• Task description:
For the data below, give again exactly the lines from the one containing "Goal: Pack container" through the one containing "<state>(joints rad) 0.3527", both ends included, and no others.

Entries taken from a collection
= = =

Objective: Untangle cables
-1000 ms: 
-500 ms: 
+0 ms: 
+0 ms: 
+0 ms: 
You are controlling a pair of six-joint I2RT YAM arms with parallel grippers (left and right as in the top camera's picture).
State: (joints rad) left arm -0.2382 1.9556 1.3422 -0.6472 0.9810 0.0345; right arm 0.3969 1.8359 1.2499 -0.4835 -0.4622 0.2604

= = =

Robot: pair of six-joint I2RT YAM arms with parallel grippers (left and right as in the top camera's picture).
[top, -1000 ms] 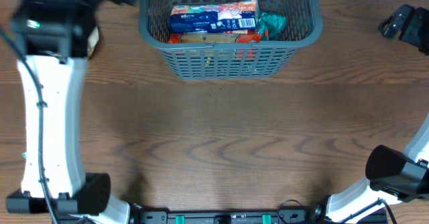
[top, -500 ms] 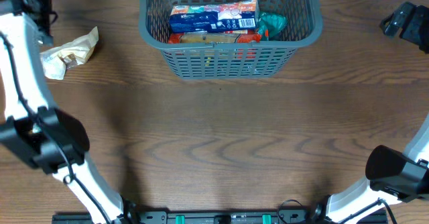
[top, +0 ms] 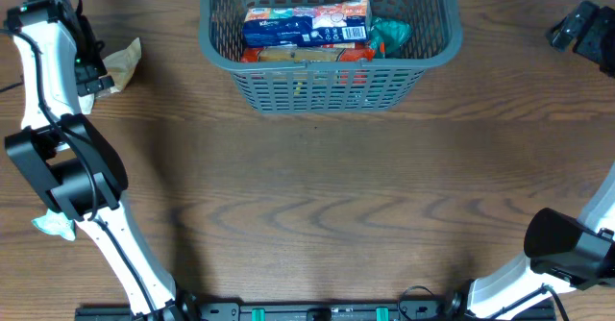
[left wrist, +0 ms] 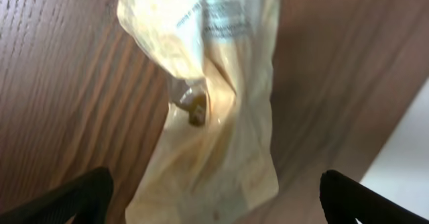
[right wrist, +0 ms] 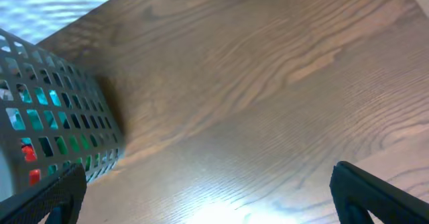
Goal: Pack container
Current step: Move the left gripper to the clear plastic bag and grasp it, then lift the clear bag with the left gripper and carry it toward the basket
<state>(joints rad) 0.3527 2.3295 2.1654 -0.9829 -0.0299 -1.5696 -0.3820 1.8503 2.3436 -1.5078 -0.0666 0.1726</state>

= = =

• The completed task:
Goal: Pack container
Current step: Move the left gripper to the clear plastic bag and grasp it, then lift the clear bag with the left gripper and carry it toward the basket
<state>(joints rad) 0.3527 2.3295 2.1654 -0.9829 -0.0299 -1.5696 -0.3820 1.8503 2.3436 -1.5078 -0.0666 0.1726</state>

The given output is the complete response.